Task prompt:
In exact form, please repeat the records from their opening line down to the line with "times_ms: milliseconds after", including that line.

Records to use:
◆ ◆ ◆ ◆ ◆ ◆ ◆

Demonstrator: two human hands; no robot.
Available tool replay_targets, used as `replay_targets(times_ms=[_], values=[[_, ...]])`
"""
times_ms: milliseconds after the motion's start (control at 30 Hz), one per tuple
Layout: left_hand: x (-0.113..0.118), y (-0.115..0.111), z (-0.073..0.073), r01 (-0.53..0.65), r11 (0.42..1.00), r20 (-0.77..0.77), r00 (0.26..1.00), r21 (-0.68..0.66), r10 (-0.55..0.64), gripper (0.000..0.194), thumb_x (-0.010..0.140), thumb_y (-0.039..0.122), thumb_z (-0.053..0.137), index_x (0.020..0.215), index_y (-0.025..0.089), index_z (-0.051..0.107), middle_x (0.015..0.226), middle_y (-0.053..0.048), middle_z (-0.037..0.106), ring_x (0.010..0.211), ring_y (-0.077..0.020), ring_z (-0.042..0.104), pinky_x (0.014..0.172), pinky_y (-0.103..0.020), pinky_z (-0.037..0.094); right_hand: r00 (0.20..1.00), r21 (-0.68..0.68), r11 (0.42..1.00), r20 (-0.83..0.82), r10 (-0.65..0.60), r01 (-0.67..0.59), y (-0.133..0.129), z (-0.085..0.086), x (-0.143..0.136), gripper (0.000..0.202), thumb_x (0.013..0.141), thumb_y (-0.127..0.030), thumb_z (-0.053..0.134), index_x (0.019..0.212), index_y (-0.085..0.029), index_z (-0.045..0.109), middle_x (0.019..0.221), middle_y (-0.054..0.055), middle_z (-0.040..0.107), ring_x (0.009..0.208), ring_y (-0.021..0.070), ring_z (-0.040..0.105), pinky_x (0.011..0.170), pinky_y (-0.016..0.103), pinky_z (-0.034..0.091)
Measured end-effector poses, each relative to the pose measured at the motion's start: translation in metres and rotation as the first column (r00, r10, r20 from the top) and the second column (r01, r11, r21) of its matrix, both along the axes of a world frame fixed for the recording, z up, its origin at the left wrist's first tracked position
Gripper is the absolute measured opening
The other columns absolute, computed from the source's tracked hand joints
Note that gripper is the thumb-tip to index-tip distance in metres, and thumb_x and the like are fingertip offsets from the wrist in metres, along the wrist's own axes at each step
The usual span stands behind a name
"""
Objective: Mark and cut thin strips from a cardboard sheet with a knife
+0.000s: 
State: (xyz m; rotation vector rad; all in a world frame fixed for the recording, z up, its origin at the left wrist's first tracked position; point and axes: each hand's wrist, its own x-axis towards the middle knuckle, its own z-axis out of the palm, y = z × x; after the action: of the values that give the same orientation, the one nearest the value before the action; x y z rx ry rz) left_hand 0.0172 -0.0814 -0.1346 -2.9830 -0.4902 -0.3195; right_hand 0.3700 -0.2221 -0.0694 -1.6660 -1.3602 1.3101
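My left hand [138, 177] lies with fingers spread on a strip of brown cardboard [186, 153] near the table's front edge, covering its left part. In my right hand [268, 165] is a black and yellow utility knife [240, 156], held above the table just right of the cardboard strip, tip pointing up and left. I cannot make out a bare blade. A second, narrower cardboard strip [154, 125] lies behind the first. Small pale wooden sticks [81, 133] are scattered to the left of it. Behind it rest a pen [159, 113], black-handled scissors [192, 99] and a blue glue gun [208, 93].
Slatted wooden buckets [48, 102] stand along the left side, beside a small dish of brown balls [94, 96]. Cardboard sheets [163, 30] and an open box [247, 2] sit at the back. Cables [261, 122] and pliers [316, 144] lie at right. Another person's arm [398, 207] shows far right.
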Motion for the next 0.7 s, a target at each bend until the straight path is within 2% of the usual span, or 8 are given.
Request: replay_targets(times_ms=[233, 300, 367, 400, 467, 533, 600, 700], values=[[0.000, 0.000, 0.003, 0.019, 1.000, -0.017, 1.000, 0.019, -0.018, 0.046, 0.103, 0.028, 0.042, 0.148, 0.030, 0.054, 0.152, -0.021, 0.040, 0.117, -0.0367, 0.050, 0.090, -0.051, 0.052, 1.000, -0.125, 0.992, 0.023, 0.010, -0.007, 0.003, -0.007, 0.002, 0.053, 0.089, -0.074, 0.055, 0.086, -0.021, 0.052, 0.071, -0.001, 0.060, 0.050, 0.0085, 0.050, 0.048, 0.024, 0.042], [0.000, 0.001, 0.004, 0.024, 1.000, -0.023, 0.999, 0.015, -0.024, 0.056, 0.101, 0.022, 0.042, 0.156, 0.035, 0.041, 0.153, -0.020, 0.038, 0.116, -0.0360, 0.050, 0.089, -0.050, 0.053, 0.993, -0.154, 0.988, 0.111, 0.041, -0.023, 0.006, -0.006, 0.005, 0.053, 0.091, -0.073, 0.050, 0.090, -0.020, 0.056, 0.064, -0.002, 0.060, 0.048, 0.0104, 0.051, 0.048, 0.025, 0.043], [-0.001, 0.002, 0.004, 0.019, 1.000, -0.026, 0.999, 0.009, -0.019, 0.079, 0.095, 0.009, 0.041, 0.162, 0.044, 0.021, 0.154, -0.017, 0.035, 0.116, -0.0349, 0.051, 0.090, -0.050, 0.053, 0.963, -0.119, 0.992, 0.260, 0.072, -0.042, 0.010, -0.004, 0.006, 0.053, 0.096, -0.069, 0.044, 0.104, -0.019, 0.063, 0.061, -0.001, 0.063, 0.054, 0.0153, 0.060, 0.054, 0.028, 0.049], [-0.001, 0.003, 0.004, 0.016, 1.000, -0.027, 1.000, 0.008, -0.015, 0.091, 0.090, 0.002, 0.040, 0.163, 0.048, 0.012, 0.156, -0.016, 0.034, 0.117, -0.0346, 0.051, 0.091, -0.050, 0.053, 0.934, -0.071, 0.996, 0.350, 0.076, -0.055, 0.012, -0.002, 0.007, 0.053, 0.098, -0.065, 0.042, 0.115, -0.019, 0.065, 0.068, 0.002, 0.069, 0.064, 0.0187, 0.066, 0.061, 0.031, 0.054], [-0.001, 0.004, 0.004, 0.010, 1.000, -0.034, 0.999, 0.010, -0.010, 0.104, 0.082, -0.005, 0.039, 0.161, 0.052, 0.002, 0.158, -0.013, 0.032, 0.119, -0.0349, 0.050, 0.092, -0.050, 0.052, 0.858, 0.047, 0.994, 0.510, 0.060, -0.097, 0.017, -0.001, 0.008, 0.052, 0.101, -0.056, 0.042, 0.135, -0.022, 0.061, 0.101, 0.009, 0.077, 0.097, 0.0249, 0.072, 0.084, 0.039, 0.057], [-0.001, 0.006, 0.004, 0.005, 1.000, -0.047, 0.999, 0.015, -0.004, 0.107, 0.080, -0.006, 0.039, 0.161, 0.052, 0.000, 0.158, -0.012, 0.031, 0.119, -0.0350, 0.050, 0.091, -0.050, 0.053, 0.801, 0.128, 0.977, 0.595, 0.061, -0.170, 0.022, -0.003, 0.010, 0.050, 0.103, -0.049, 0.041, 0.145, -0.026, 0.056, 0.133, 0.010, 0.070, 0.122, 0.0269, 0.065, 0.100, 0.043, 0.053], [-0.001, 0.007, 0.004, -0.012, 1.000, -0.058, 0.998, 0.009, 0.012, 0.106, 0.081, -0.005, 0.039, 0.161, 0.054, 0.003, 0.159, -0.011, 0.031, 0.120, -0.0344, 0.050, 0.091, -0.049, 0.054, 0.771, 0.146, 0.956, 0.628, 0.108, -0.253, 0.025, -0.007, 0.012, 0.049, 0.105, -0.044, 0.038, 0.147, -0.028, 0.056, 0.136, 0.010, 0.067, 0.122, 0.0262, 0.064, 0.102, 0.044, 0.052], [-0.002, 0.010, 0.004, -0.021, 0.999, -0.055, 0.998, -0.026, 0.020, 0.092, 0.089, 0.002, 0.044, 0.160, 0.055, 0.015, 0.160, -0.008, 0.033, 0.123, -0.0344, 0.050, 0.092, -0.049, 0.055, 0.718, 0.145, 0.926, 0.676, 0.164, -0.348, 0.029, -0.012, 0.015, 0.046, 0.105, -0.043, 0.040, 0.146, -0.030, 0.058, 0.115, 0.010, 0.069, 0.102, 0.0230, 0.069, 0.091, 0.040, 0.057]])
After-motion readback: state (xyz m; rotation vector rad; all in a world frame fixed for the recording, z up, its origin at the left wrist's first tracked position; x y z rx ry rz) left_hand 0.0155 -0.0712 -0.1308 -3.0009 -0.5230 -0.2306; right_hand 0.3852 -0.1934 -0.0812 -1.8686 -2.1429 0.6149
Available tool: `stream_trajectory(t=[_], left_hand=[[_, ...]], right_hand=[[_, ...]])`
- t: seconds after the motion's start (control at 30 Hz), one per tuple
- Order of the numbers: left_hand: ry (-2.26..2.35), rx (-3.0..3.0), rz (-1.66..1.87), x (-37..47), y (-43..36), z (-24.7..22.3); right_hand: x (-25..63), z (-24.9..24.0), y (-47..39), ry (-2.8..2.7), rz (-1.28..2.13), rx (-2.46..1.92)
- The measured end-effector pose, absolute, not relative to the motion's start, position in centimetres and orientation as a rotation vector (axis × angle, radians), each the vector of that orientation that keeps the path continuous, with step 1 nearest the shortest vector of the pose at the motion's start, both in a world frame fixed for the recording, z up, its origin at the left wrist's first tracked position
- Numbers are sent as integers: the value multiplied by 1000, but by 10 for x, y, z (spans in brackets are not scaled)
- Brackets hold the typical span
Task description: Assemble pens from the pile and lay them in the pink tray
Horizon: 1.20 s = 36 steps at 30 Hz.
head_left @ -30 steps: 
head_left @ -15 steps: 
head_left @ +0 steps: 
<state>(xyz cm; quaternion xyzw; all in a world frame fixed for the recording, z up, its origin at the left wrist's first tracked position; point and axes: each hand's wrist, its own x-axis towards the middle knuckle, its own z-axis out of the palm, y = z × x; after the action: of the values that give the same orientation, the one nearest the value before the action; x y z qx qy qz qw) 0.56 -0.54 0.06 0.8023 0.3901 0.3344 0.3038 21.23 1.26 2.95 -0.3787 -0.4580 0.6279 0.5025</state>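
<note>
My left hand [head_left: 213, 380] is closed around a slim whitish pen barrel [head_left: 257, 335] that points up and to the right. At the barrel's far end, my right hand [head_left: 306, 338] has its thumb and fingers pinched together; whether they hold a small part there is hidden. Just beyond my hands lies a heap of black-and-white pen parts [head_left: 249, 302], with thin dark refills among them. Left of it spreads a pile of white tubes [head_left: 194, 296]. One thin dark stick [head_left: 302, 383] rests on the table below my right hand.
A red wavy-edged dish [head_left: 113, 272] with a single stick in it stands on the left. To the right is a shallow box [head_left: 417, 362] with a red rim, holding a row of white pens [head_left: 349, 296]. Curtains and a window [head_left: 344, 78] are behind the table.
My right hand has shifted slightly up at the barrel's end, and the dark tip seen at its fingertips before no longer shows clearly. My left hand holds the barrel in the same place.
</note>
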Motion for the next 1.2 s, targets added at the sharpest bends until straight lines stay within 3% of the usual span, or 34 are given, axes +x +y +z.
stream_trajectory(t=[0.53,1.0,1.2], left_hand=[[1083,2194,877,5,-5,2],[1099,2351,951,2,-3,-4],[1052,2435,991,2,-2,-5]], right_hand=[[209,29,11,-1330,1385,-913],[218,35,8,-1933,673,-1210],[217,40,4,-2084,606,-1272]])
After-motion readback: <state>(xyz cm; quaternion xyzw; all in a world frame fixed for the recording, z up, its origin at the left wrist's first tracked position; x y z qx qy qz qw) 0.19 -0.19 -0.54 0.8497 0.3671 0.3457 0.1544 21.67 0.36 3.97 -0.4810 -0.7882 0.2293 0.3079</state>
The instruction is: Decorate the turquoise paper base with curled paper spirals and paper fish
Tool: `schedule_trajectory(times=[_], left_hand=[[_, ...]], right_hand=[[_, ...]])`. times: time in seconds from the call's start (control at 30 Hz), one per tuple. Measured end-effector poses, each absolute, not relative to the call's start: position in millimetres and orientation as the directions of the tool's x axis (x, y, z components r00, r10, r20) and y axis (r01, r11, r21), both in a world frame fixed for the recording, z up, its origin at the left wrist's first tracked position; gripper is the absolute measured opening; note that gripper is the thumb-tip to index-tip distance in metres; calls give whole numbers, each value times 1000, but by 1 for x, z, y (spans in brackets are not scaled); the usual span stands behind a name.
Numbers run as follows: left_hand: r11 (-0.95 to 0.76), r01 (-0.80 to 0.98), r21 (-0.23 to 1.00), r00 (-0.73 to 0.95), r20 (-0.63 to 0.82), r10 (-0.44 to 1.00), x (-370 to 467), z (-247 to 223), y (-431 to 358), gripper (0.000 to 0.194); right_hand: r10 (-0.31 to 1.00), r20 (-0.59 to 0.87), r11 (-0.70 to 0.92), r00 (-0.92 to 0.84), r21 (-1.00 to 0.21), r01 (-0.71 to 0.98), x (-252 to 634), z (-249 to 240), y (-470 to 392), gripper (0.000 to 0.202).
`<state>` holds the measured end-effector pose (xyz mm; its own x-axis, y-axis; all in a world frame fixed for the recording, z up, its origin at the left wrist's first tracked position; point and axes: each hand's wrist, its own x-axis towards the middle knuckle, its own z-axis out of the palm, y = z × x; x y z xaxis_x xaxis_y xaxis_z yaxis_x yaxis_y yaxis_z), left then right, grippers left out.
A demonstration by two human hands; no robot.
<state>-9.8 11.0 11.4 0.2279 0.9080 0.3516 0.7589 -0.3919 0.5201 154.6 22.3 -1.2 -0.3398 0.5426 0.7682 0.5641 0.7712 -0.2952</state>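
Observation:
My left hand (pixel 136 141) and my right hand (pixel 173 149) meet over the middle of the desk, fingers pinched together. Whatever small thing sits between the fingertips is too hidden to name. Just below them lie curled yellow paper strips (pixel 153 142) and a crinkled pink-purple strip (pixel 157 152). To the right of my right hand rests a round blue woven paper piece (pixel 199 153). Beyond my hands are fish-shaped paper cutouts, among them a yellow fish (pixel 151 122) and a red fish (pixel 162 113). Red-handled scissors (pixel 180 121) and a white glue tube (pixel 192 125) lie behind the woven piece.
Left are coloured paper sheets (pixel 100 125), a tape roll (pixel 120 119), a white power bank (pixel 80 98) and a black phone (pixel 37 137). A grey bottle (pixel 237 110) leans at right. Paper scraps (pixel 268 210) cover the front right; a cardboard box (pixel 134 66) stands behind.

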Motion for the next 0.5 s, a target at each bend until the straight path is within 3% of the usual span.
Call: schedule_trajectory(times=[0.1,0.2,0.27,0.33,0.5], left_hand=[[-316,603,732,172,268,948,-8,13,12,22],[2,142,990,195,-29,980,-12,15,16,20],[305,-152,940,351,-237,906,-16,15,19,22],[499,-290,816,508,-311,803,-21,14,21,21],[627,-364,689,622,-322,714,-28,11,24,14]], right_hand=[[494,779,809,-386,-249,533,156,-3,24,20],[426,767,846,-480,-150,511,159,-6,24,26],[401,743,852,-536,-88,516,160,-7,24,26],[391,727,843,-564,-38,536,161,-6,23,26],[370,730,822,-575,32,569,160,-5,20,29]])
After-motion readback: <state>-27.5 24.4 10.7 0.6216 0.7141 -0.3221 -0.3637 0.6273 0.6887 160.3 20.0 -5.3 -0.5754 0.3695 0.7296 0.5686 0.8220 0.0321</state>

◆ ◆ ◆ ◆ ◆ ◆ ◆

Expected output:
Demonstrator: two human hands; no robot.
Available tool replay_targets, used as `replay_targets(times_ms=[_], values=[[_, ...]])`
"""
times_ms: milliseconds after the motion's start (control at 30 Hz), one per tuple

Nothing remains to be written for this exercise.